Understand that most business users just want something that "works" and to hell with the cost. I could rely on wireless hotspots, but it just won't cut it if I'm in an unknown location. And yes I realise I'm dependent on being in an area with a mobile signal, but that's near enough a guarantee.
regular email, Blackberry push or Exchange.
VOIP on 3G or WiFi
SMS and MMS and cut & paste and GPS that works.
MGMaps internet tracking
Some versions have no camera
Nokia Widsets, yahoo Go, Google Mobile.
Fring for IM clients
Add applications or write your own in Java or Symbian native.
GSM/GPRS/EDGE/3G/HSDPA. Some are 5 band radio.
Re: Stuff it
"beast of a phone"
me thinks you have somewhat missed the point...
@ AC / Corporate Email
When the SDK is released, that can be fixed.
Whats the need for VPN anyway?

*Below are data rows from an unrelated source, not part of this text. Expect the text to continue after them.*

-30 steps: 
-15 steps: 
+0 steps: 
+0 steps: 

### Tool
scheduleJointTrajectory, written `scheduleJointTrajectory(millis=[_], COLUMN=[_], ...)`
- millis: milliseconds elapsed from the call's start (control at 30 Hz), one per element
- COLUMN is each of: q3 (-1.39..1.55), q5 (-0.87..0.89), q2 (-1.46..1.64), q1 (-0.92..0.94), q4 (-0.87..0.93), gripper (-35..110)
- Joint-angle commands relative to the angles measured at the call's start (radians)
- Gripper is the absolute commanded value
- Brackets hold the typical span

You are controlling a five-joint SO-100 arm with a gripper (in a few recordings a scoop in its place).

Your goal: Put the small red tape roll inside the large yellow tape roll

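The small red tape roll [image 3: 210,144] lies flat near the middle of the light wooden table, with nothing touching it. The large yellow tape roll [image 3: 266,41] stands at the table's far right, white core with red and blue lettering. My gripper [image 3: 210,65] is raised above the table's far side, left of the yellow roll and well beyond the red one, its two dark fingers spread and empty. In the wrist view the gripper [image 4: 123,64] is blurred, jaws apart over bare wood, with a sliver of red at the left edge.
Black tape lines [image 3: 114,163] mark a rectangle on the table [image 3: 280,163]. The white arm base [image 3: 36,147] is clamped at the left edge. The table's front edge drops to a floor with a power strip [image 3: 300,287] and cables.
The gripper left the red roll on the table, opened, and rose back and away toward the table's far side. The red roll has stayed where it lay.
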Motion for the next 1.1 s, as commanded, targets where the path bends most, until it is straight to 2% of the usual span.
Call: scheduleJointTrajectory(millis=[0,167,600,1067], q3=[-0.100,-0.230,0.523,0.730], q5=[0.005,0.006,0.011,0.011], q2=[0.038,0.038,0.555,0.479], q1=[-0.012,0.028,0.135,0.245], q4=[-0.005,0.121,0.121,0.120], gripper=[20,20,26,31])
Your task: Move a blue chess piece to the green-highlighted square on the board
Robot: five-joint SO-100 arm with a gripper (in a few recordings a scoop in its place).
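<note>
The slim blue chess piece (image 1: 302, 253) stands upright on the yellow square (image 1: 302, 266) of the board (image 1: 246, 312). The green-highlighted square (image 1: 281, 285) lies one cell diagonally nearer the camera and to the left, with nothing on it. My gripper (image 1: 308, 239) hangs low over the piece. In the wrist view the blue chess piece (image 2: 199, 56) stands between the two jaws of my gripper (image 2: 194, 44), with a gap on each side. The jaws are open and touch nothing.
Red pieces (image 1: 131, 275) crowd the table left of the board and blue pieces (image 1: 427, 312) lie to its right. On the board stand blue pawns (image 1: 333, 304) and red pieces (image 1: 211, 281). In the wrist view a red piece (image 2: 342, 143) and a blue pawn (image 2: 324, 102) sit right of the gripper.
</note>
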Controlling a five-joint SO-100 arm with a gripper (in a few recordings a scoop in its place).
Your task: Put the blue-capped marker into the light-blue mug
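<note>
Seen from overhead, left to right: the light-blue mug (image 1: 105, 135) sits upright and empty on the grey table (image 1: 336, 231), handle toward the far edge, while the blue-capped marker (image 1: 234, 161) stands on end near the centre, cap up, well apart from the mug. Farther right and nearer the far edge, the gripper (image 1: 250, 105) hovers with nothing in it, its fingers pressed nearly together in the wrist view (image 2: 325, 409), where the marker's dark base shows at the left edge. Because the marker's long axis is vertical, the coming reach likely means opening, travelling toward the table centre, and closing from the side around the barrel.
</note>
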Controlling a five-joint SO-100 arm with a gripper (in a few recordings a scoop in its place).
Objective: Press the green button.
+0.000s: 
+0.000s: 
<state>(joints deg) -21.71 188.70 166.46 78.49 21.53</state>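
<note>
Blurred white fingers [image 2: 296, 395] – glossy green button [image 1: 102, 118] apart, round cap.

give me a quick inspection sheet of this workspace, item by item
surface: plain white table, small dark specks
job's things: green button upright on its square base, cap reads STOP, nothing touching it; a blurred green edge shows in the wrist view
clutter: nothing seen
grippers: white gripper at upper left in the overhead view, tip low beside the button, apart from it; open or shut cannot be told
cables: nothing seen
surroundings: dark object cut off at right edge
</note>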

Setup outlook web access on an exchange server, and the Iphone will be happy with that.
"Our tech support folk say that iPhones cant be hooked up to our corporate email because there's no suitable VPN client on the phone, and no way to install one."
Best you go sack all of your tech support then, because they're talking utter orbular things.
The iPhone does indeed have built-in VPN support for L2TP and PPTP, with or without Proxy support. The built-in eMail client support IMAP, POP and Exchange (IMAP must be enabled on the Exchange server) - so there really is no reason at all why an iPhone with today's locked down apps couldn't work in a corporate environment.
I suppose "tech support" lives in a M$ shop - in which case I don't suppose more needs to be said. If it isn't M$ it isn't.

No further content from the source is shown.